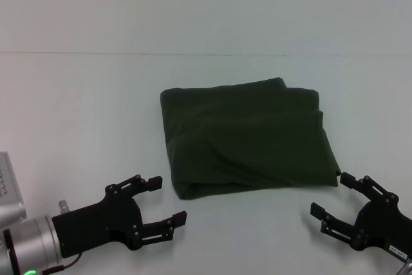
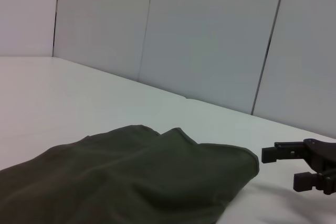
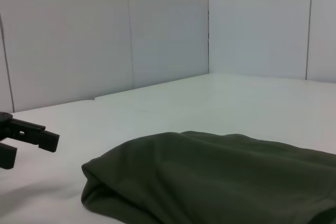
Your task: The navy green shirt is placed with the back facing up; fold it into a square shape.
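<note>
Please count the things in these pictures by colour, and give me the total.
Dark olive green: 1, the navy green shirt, folded on the table.
Black: 2, the left gripper and the right gripper, both open.
White: 1, the table.
Total: 4

- The navy green shirt (image 1: pixel 248 138) lies folded on the tabletop (image 1: pixel 77 114), so its inner layers and underside are hidden; no lettering shows.
- In both wrist views the picture's edge cuts the shirt off.
- The left gripper (image 1: pixel 158 203) near the shirt's front corner has its arm cut off by the frame.
- The right gripper (image 1: pixel 336 196), at the shirt's other front corner, is likewise cut off behind its jaws.
</note>
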Robot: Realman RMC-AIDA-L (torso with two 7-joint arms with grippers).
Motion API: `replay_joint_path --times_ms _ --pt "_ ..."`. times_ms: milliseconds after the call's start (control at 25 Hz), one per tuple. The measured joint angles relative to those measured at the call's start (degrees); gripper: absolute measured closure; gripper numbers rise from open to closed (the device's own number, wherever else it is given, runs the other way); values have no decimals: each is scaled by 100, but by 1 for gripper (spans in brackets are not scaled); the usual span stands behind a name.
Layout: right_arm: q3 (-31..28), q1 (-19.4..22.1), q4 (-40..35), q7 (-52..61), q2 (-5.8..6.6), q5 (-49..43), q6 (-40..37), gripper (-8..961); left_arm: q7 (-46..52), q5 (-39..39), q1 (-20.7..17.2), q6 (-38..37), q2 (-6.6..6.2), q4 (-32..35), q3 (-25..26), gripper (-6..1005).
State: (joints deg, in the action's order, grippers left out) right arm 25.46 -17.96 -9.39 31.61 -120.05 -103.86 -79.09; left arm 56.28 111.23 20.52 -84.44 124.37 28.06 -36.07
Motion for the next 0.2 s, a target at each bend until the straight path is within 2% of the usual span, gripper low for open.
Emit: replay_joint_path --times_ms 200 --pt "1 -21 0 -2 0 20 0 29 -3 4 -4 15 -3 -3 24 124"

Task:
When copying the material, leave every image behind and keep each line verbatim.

Task result:
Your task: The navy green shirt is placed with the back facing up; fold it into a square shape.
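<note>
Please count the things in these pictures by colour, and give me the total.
Dark olive green: 1, the navy green shirt, folded on the table.
Black: 2, the left gripper and the right gripper, both open.
White: 1, the table.
Total: 4

- The navy green shirt (image 1: pixel 248 138) lies folded on the tabletop (image 1: pixel 77 114), so its inner layers and underside are hidden; no lettering shows.
- In both wrist views the picture's edge cuts the shirt off.
- The left gripper (image 1: pixel 158 203) near the shirt's front corner has its arm cut off by the frame.
- The right gripper (image 1: pixel 336 196), at the shirt's other front corner, is likewise cut off behind its jaws.
</note>
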Robot: Realman RMC-AIDA-L (torso with two 7-joint arms with grippers).
Motion API: `replay_joint_path --times_ms _ --pt "_ ..."`. times_ms: milliseconds after the call's start (control at 25 Hz), one per tuple. The measured joint angles relative to those measured at the call's start (degrees); gripper: absolute measured closure; gripper numbers rise from open to closed (the device's own number, wherever else it is given, runs the other way); values have no decimals: each is scaled by 100, but by 1 for gripper (spans in brackets are not scaled); the usual span stands behind a name.
Layout: right_arm: q3 (-31..28), q1 (-19.4..22.1), q4 (-40..35), q7 (-52..61), q2 (-5.8..6.6), q5 (-49..43), q6 (-40..37), gripper (-8..961); left_arm: q7 (-46..52), q5 (-39..39), q1 (-20.7..17.2), q6 (-38..37), q2 (-6.6..6.2), q4 (-32..35), q3 (-25..26), gripper (-6..1005).
State: (joints deg, in the action's order, grippers left out) right arm 25.46 -17.96 -9.39 31.61 -120.05 -103.86 -79.09; left arm 56.28 111.23 20.52 -84.44 124.37 28.06 -36.07
Motion for the next 0.2 s, a target at each bend until the straight path is within 2% of the usual span, gripper low for open.
Emit: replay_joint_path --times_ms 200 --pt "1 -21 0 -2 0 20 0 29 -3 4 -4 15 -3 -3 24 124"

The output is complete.